The first season of Shake It Up premiered on November 7, 2010, was watched by 6.2 million viewers, and was the Disney Channel's second highest-rated premiere ever. In 2011, Zendaya released "Swag It Out", a promotional independent single, and starred in the book trailer for "From Bad To Cursed" by Katie Alender. The same year, Zendaya released the single "Watch Me" with Thorne, which peaked at number 86 on the US Billboard Hot 100 chart. It was also in 2011 that Target stores launched a clothing line inspired by the outfits worn by Zendaya and other Shake It Up cast members. The second season of Shake It Up premiered in September 2011. Zendaya made her film debut as an aspiring magazine editor in Frenemies (2012), a Disney Channel Original Movie. In February 2012, Zendaya's "Something to Dance For" was released as a promotional single for the soundtrack of the second season of Shake It Up.

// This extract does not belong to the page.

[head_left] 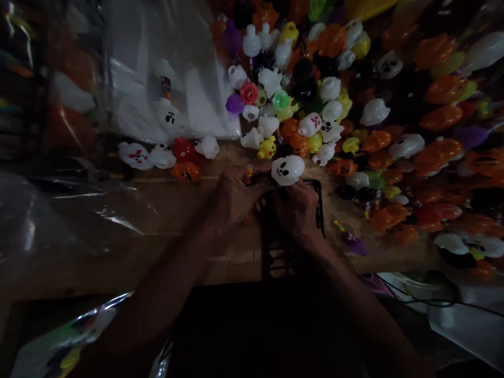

In October 2012, Shake It Ups third and final season premiered. That year, Zendaya signed with Hollywood Records. She was later announced as one of the celebrity contestants on the 16th season of Dancing with the Stars. At age sixteen, she became the youngest contestant in the show's history at the time. She and her dance partner, the professional dancer Valentin Chmerkovskiy, finished as runners-up to Kellie Pickler and Derek Hough. Zendaya released her debut studio album, Zendaya, on September 17, 2013. The pop and R&B album explores love and heartbreak, and peaked at number 51 on the US Billboard 200. It was preceded by its lead single, "Replay", which peaked at number 40 on the Billboard Hot 100.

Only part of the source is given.